## TASK TO CARRY OUT
Every line below is to be given again precisely; images are to be left out.

## DATA EXTRACT
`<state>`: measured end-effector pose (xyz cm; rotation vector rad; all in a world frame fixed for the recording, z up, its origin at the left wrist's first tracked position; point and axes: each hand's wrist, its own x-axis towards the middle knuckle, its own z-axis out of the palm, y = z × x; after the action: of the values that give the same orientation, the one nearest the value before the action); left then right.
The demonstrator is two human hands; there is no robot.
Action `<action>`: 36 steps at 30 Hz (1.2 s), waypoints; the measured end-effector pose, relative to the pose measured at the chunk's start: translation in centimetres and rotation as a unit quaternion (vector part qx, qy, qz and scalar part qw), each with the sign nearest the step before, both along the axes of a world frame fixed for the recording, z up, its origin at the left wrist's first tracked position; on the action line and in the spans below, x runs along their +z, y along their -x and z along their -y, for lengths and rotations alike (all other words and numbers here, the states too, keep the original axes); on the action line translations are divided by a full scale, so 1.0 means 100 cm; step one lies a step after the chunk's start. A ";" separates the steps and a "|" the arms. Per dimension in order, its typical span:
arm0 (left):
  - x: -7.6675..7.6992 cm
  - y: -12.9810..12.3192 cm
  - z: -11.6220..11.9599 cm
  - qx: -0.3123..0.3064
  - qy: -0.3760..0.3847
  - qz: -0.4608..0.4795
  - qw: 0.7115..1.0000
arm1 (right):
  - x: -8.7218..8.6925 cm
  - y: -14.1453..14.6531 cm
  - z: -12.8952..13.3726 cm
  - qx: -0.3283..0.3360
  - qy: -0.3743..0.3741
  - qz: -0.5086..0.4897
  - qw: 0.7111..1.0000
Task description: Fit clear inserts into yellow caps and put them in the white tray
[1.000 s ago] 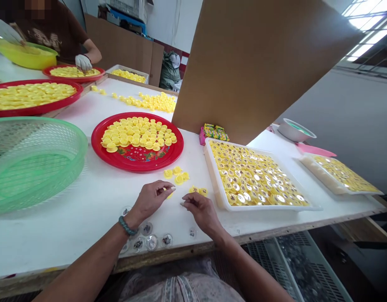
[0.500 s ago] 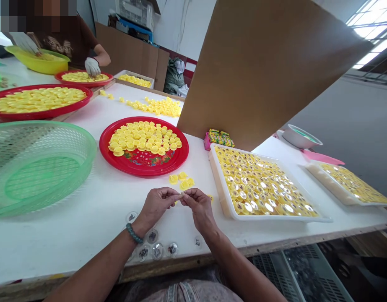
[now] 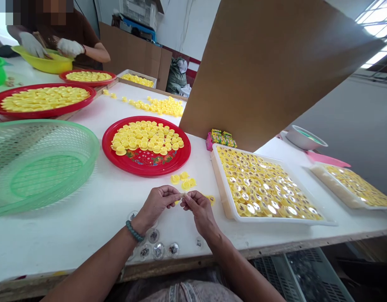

## OUTPUT FOR THIS TASK
`<state>`: measured end-effector pose (xyz cm; rotation vector rad; all in a world frame fixed for the recording, z up, its origin at the left wrist's first tracked position; point and axes: each hand's wrist, its own x-axis towards the middle knuckle, its own z-axis out of the palm, y = z × x; after the action: of the values that give the same orientation, the one nearest the value before the action); left then right.
The demonstrator is two human hands; there is no robot.
Action `<action>`: 36 steps at 30 Hz (1.2 s), waypoints; the measured end-effector pose, relative to the pose measured at the chunk's start: translation in centimetres and rotation as a unit quaternion (vector part qx, qy, qz and scalar part qw), each with the sign nearest the step before, both along the axes of a world frame fixed for the recording, z up, its origin at the left wrist's first tracked position; on the action line and in the spans below, x runs along their +z, y along their -x and z along their -y, for lengths and rotations alike (all other words and numbers here, the states too, keep the original axes); on the action line translations are divided by a full scale, so 1.0 means 100 cm; step one lies a step after the chunk's start. A ";" separates the steps and a "|" the arms. Per dimension in order, its typical span:
arm0 (left):
  - x: -7.6675..7.6992 cm
  - y: -12.9810..12.3192 cm
  - z: -11.6220..11.9599 cm
  - qx: -0.3123..0.3064
  - qy: -0.3760..0.3847
  - qz: -0.4608..0.4795
  - qw: 0.7115..1.0000
arm1 (right):
  - x: -8.7218..8.6925 cm
  - y: -14.1453..14.6531 cm
  - z: -12.8952..13.3726 cm
  - qx: -0.3283..0.3360
  - qy: -0.3743..0.3741
  - qz: -0.5086..0.4897
  - qw: 0.7111..1.0000
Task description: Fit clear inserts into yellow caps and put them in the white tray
[1.000 s ago] 
[0.500 s ago] 
[now] 

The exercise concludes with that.